More than 3,000 Nepali students went to UK for higher studies last year, and although student visa rules have been tightened, Britain is still a much sought after destination for education. All that may change with the establishment of insitutions like The British College in Kathmandu.
If Nepalis can’t go to UK colleges, it seems UK colleges will come to Nepal. The British College is offering a British education through its fully franchised partnership with UK-Leeds Metropolitan University and University of West England at its campus in Kathmandu.
“I wanted to create an opportunity for the normal Nepalis who still want to get the UK qualification, but in a much more affordable way,” said Rajen Kandel of The British College. Nepali born Kandel speaks with a British accent and it is his job to convince Nepali applicants that it is 10 times cheaper to get a UK education in Nepal than in UK.
Kandel went to the University of Greenwich in the UK 15 years ago when he was just 18. After establishing the South London College in Britain and dabbling in various other businesses, this is his first venture in Nepal. “I wanted to do something for the country that I was born in,” he said.

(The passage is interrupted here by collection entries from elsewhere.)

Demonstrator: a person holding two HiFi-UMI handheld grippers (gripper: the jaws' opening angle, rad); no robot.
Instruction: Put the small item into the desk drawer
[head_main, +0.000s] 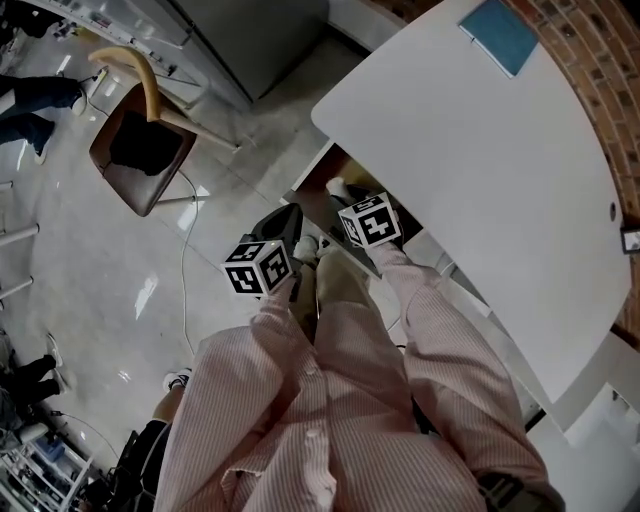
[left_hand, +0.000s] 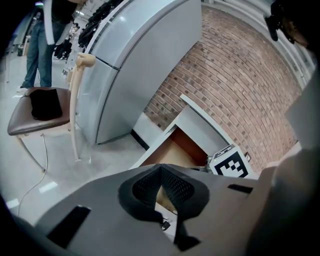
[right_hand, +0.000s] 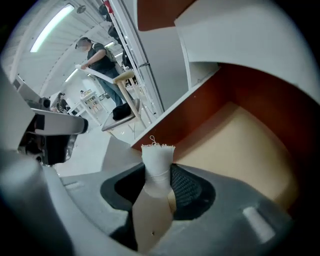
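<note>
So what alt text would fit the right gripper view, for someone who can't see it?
The right gripper is shut on a small pale item with a frayed white top, over an open desk drawer with a tan floor. A chair and a standing person show behind.

The person wears a long-sleeved shirt (head_main: 300, 400) in fine pink-and-white stripes, with what looks like a small pale button (head_main: 311, 436) on the front. The left gripper (left_hand: 161, 172) and right gripper (right_hand: 159, 181) have smooth grey moulded shells and black mesh-textured pads (left_hand: 178, 189). Each carries a white cube (head_main: 258, 266) printed with black square markers. A dark rectangular slot (left_hand: 70, 226) is sunk into the left shell.
</note>
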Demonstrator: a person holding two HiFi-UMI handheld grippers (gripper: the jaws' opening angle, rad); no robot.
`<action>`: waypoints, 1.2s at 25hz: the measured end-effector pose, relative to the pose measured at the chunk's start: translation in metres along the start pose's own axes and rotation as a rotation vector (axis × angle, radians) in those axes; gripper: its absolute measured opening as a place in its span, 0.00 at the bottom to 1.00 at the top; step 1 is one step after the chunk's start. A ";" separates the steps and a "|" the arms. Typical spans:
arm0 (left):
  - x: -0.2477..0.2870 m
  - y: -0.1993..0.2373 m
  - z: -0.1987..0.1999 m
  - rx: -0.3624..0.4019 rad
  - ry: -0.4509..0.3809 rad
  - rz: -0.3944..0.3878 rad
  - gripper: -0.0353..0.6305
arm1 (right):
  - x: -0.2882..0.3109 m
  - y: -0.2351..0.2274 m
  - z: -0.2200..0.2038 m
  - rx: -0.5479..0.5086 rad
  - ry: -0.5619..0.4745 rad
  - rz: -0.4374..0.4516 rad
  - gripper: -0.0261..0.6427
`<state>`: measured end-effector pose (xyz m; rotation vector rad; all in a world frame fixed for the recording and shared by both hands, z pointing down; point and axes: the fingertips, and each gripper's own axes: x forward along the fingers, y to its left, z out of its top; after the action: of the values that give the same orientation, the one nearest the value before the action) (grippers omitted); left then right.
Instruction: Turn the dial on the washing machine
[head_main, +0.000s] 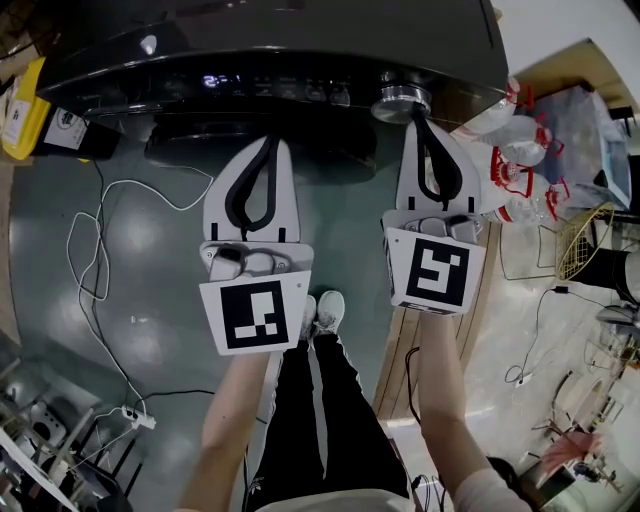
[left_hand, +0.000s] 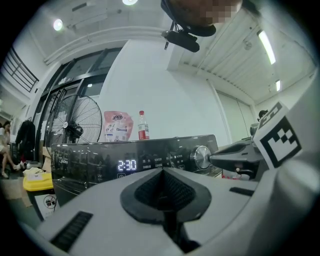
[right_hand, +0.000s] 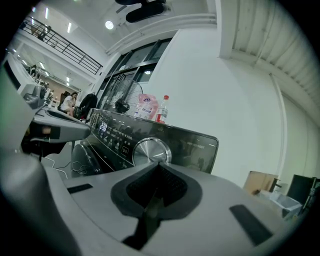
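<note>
Grey floor (head_main: 165, 335) (white cable (head_main: 69, 245), power strip (head_main: 135, 418))

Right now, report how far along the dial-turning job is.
Done: the right gripper is up at the dial of the washing machine, tip at its rim. In hand: nothing yet; its fingers are together, not around the dial. The left gripper is shut too, held back. Left: open, grasp the dial and turn it.
</note>
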<state>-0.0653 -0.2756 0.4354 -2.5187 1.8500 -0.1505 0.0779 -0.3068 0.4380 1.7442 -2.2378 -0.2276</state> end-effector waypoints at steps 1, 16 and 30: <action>0.000 0.000 0.000 -0.003 -0.002 -0.002 0.05 | 0.000 0.000 -0.001 0.002 0.001 0.001 0.04; -0.004 0.000 -0.002 0.009 0.000 -0.006 0.05 | 0.002 0.008 -0.007 0.022 0.016 0.021 0.04; -0.008 0.005 -0.002 0.007 0.003 0.015 0.05 | 0.003 0.008 -0.008 -0.003 -0.005 0.029 0.04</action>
<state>-0.0726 -0.2696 0.4362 -2.5013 1.8650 -0.1601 0.0728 -0.3072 0.4481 1.7103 -2.2632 -0.2290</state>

However, people still prefer a degree from UK even if it is more expensive. It is a matter of perception that a UK degree is more internationally recognised. The British College tries to change that by being practical, affordable, and ensuring the same quality of instruction, says Kandel.
The Nepali faculty is screened by university officials prior to ever teaching a class to meet UK standards. There are guest and visiting professors from UK as well. The British College currently started offering A-level, undergraduate and postgraduate level studies at its glaringly large building in Thapatali two years ago.
Many Nepali students go to UK because it is easier to get a student visa and stay behind. Some don’t even bother to enroll when they get to London and stay on illegally. But with Britain tightening the loophole, the number has come down to 3,000 from a peak of 20,000 in 2009.
“I personally have seen many students who went to the UK to study but actually wound up getting nothing. They wasted their time and they couldn’t get work,” said Kandel. “If I had the option of getting a UK degree in Nepal I would have done it myself.”
Kandel has his sights on not just Nepali students, but ensuring that his college is a centre of excellence that can also attract foreign students. At present there are six foreign students in a student body of 530.